Exercise instructions:
Please tally the lines of the listing that hold the string "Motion", and reply with that total only.

Given material:
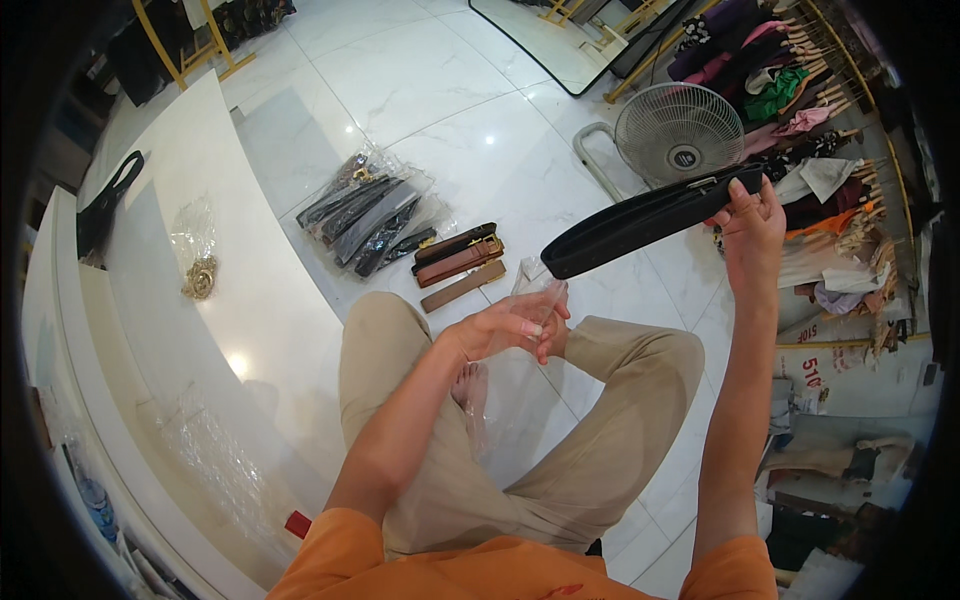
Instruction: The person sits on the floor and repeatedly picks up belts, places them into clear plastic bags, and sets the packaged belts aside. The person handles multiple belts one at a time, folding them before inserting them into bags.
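Note:
My right hand (752, 225), raised at the right, is closed on one end of a folded black belt (640, 225). The belt's looped end points left and hangs just above my left hand (505, 330). Thin clear plastic, seemingly a sleeve (540, 303), is held in the curled fingers of that left hand, close to the belt's loop. On the floor ahead lie rolled or folded belts: a dark and brown pair with gold buckles (457, 255) and a tan strip (463, 287). Left of these is a pile of dark belts in clear wrappers (372, 215).
A white counter (270, 330) curves along my left, with a bagged gold chain (198, 275) on it. A grey floor fan (680, 130) stands ahead right, before a rack of hanging clothes (790, 100). A mirror (580, 40) leans at the back. My crossed legs are below.

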The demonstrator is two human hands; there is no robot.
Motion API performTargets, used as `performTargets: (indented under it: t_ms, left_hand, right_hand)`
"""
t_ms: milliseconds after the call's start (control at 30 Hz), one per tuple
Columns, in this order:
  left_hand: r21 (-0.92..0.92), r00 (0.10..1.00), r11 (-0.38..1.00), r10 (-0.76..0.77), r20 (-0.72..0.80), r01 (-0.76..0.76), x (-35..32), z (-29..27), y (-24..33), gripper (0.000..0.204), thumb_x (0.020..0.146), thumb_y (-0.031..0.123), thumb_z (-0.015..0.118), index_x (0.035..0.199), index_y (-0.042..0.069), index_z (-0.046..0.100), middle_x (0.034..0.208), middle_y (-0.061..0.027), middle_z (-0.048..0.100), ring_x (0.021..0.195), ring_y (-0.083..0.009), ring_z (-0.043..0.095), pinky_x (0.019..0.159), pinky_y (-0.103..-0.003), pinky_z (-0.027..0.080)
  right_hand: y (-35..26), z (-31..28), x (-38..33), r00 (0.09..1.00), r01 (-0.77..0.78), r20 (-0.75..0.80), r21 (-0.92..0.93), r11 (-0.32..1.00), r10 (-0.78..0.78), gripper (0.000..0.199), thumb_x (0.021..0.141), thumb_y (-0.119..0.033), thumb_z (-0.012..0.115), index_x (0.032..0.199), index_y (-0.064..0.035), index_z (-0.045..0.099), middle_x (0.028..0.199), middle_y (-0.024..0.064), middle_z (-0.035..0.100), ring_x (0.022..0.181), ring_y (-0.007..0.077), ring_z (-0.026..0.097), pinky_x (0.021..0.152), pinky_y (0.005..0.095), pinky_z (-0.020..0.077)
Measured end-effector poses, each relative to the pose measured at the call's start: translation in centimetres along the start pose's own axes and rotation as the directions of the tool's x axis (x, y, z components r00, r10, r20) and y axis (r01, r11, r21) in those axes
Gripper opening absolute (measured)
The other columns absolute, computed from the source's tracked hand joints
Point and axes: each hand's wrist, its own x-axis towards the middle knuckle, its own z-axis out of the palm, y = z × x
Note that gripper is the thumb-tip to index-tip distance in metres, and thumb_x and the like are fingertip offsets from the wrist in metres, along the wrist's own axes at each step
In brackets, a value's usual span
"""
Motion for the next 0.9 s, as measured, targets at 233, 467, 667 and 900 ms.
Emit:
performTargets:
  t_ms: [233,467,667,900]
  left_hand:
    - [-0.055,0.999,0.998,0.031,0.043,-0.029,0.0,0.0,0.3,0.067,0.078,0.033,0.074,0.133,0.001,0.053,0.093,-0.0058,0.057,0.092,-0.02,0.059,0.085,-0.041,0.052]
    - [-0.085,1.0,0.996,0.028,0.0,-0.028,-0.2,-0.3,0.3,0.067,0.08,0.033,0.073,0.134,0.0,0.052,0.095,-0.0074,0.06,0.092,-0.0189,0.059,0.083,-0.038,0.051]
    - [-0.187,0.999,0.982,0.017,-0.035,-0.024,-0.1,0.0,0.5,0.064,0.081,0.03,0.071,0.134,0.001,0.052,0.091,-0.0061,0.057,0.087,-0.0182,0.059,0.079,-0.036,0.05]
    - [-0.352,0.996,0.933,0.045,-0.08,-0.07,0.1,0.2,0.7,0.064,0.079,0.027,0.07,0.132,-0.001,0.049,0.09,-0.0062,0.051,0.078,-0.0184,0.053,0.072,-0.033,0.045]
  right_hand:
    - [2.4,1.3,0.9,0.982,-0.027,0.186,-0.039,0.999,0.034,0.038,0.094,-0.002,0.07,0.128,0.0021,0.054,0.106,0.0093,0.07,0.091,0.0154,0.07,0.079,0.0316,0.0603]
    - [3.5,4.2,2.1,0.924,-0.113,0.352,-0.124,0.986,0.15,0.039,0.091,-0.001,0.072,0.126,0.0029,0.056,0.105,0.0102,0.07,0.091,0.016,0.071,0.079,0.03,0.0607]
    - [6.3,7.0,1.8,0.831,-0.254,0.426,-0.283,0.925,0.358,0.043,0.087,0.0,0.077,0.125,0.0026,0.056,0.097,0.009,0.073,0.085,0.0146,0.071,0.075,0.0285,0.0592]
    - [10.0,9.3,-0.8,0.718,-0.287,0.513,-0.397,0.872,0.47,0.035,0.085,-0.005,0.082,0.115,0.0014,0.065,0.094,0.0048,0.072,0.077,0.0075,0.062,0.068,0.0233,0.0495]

Output of the task:
2